#### TASK INSTRUCTIONS
Exactly as given, write out the lines from the one containing "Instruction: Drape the" through the end of the listing, with both ends included and nothing else.

#### DATASET EXTRACT
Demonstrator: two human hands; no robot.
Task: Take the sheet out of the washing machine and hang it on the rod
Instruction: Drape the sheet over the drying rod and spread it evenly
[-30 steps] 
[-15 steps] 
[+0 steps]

#### EXPECTED ANSWER
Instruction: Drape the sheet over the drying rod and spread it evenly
[-30 steps] 
[-15 steps] 
[+0 steps]

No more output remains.